New Survey Highlights America’s Medical Debt Crisis

By Consumers for Quality Care, on November 14, 2023

New Survey Highlights America’s Medical Debt Crisis

A new report is highlighting the depths of America’s medical debt crisis, which often leads to consumers delaying care for fear of going further into medical debt, according to Axios and Fierce Healthcare.

According to the 2023 Commonwealth Fund Health Care Affordability Survey, the majority of consumers report difficulty paying for their health care. The study also found a correlation between consumers who struggled to afford their medical expenses and those who skipped or delayed medical care to avoid incurring more bills.

The study found having health insurance does not guarantee affordable care for consumers. Commonwealth Fund authors stated, “While having health insurance is always better than not having it, the survey findings challenge the implicit assumption that health insurance in the U.S. buys affordable access to care.” Sara Collins, Commonwealth Fund Vice President and the lead author of the study, went on to say, “We found that insurance did not appear to protect many people sufficiently from the budget squeeze.”

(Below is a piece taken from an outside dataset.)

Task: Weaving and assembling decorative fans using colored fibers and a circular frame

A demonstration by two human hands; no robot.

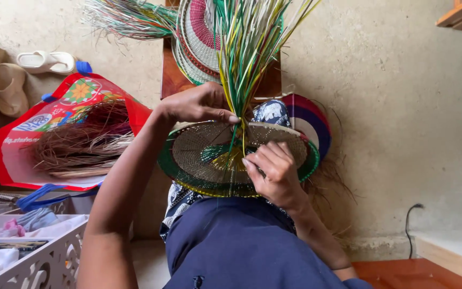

The study found that not only do consumers have medical debt, but they also have large amounts of medical debt. Nearly half of those with medical debt carry balances of $2,000 or more. This forces millions to cut back on essentials, such as food, utilities, and even housing.

These findings are consistent with research conducted last year by CQC, which found that 60 percent of consumers have skipped or delayed medical care because of concerns about out-of-pocket expenses.

Medical debt not only contributes to financial woes for millions of consumers, but it can also be linked to unfavorable health care outcomes. CQC calls on lawmakers and providers to make quality health care more affordable and help patients avoid crushing medical debt.